↓

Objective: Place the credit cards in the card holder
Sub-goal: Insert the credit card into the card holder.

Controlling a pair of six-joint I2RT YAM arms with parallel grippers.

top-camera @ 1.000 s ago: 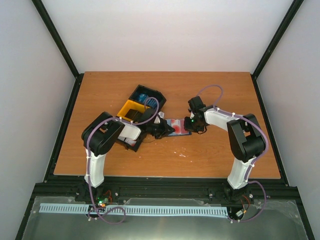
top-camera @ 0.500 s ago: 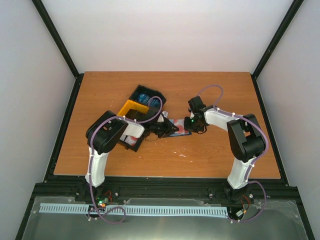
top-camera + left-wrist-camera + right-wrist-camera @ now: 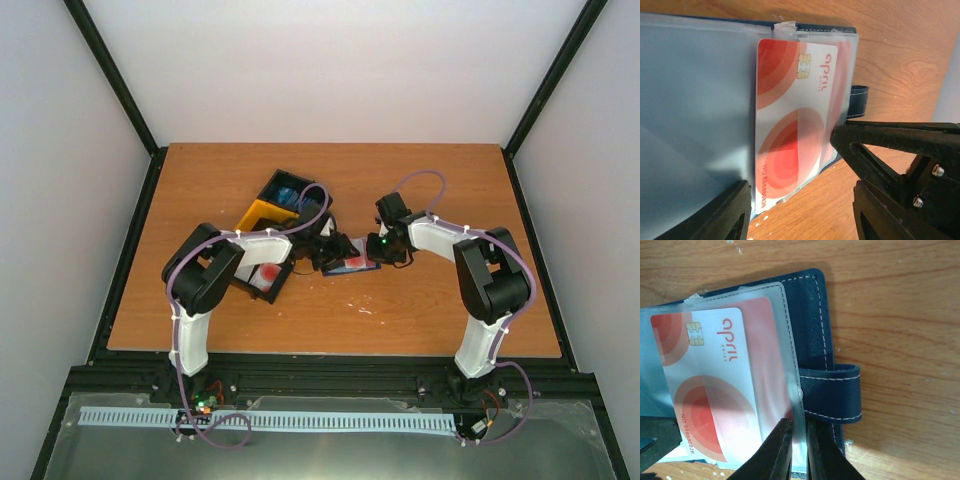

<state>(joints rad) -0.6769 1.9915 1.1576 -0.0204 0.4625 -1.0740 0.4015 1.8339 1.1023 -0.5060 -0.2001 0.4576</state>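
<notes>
In the left wrist view the card holder (image 3: 695, 100) runs off the left and bottom edges, and a finger (image 3: 732, 212) of the left gripper (image 3: 787, 160) covers its lower part. The right wrist view cuts the holder off at the left and bottom, where a dark blurred shape (image 3: 655, 445) hides one corner. From above, both grippers cover most of the holder, the left arm (image 3: 250, 245) crosses the tray (image 3: 262, 213), and the blue thing (image 3: 287, 194) in its black compartment is too small to identify.
</notes>
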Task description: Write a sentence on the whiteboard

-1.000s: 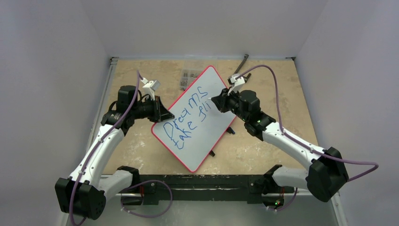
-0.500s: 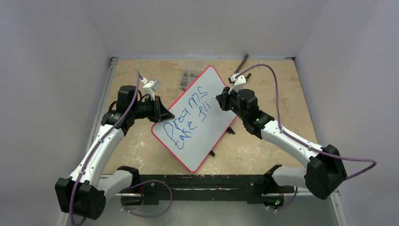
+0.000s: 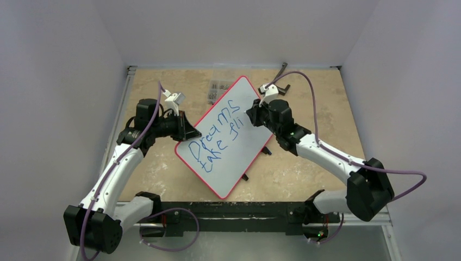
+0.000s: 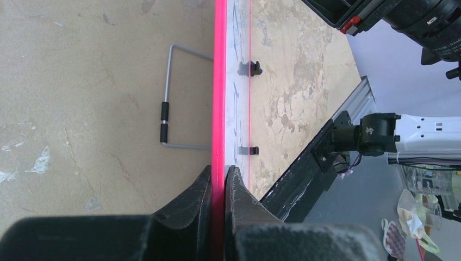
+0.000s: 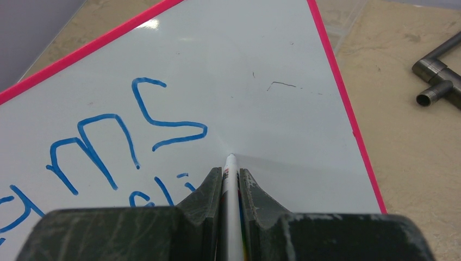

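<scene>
Pins the whiteboard (image 3: 239, 157) by its red rim with the left gripper (image 4: 219, 176), jaws squeezed fully together on the left edge. Grips a marker (image 5: 230, 168) in the right gripper (image 5: 231, 176), fingers nearly closed around the barrel, tip forward. Lies mid-table (image 3: 304, 179), long axis diagonal, near-left to far-right, with the sentence (image 3: 215, 133) in 2 blue lines along it: "Dreams", then "take fli". Puts the tip just right of "fli", under the "s", probably touching, contact hard to confirm. Leaves "ght" to write, so right arm only. Needs strokes toward the far-right rim; bare white ahead, enough but narrowing. Watch the rim and the metal pipe fitting (image 5: 435, 81) just beyond it.
</scene>
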`<state>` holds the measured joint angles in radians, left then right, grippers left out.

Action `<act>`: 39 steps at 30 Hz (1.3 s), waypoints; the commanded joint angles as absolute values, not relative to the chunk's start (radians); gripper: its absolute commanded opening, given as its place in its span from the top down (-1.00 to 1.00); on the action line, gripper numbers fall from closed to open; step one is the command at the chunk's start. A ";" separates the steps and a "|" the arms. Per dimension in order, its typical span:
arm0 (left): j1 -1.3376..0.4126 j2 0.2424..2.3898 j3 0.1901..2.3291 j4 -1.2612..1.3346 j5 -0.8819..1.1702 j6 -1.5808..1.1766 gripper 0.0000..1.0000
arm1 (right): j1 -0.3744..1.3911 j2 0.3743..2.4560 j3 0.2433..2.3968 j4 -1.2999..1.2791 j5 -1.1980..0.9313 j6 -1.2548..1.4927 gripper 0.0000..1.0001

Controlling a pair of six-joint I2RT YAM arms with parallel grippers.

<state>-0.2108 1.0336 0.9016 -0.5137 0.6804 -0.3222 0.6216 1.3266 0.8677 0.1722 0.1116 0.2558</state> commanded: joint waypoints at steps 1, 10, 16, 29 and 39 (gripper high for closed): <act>-0.218 1.041 0.897 -0.535 0.581 -0.196 1.00 | 0.620 1.325 0.913 0.213 0.049 0.210 1.00; -0.218 1.045 0.896 -0.535 0.576 -0.196 1.00 | 0.620 1.304 0.858 0.227 -0.039 0.210 1.00; -0.219 1.044 0.896 -0.536 0.572 -0.196 1.00 | 0.620 1.296 0.825 0.214 -0.041 0.207 1.00; -0.218 1.044 0.896 -0.538 0.569 -0.195 1.00 | 0.620 1.322 0.837 0.196 0.027 0.239 1.00; -0.218 1.043 0.896 -0.538 0.571 -0.195 1.00 | 0.620 1.363 0.925 0.181 0.048 0.244 1.00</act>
<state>-0.2108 1.0378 0.9016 -0.5182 0.6720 -0.3302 0.6189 1.3357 0.8635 0.1947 0.0219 0.2417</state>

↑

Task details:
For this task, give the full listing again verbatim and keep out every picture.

Response:
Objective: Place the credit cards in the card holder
Sub-goal: Insert the credit card into the card holder.

Controlling a pair of six-joint I2RT YAM arms with parallel grippers.

top-camera @ 1.000 s ago: 
top-camera @ 0.500 s ago: 
top-camera + left-wrist-camera + right-wrist-camera @ now: 

<state>(joints rad) -0.6769 1.9915 1.1576 -0.0204 0.4625 -1.0740 0.4015 1.8339 1.1023 -0.5060 -0.2001 0.4576</state>
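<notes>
In the left wrist view the card holder (image 3: 695, 100) runs off the left and bottom edges, and a finger (image 3: 732, 212) of the left gripper (image 3: 787, 160) covers its lower part. The right wrist view cuts the holder off at the left and bottom, where a dark blurred shape (image 3: 655, 445) hides one corner. From above, both grippers cover most of the holder, the left arm (image 3: 250, 245) crosses the tray (image 3: 262, 213), and the blue thing (image 3: 287, 194) in its black compartment is too small to identify.
</notes>
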Task description: Write a sentence on the whiteboard

-1.000s: 
-0.500s: 
+0.000s: 
+0.000s: 
+0.000s: 

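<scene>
Pins the whiteboard (image 3: 239, 157) by its red rim with the left gripper (image 4: 219, 176), jaws squeezed fully together on the left edge. Grips a marker (image 5: 230, 168) in the right gripper (image 5: 231, 176), fingers nearly closed around the barrel, tip forward. Lies mid-table (image 3: 304, 179), long axis diagonal, near-left to far-right, with the sentence (image 3: 215, 133) in 2 blue lines along it: "Dreams", then "take fli". Puts the tip just right of "fli", under the "s", probably touching, contact hard to confirm. Leaves "ght" to write, so right arm only. Needs strokes toward the far-right rim; bare white ahead, enough but narrowing. Watch the rim and the metal pipe fitting (image 5: 435, 81) just beyond it.
</scene>
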`<state>` holds the measured joint angles in radians, left then right, grippers left out.

Action `<act>`: 39 steps at 30 Hz (1.3 s), waypoints; the commanded joint angles as absolute values, not relative to the chunk's start (radians); gripper: its absolute commanded opening, given as its place in its span from the top down (-1.00 to 1.00); on the action line, gripper numbers fall from closed to open; step one is the command at the chunk's start. A ";" separates the steps and a "|" the arms. Per dimension in order, its typical span:
arm0 (left): j1 -1.3376..0.4126 j2 0.2424..2.3898 j3 0.1901..2.3291 j4 -1.2612..1.3346 j5 -0.8819..1.1702 j6 -1.5808..1.1766 gripper 0.0000..1.0000
arm1 (right): j1 -0.3744..1.3911 j2 0.3743..2.4560 j3 0.2433..2.3968 j4 -1.2999..1.2791 j5 -1.1980..0.9313 j6 -1.2548..1.4927 gripper 0.0000..1.0001

Controlling a pair of six-joint I2RT YAM arms with parallel grippers.

<state>-0.2108 1.0336 0.9016 -0.5137 0.6804 -0.3222 0.6216 1.3266 0.8677 0.1722 0.1116 0.2558</state> commanded: joint waypoints at steps 1, 10, 16, 29 and 39 (gripper high for closed): <act>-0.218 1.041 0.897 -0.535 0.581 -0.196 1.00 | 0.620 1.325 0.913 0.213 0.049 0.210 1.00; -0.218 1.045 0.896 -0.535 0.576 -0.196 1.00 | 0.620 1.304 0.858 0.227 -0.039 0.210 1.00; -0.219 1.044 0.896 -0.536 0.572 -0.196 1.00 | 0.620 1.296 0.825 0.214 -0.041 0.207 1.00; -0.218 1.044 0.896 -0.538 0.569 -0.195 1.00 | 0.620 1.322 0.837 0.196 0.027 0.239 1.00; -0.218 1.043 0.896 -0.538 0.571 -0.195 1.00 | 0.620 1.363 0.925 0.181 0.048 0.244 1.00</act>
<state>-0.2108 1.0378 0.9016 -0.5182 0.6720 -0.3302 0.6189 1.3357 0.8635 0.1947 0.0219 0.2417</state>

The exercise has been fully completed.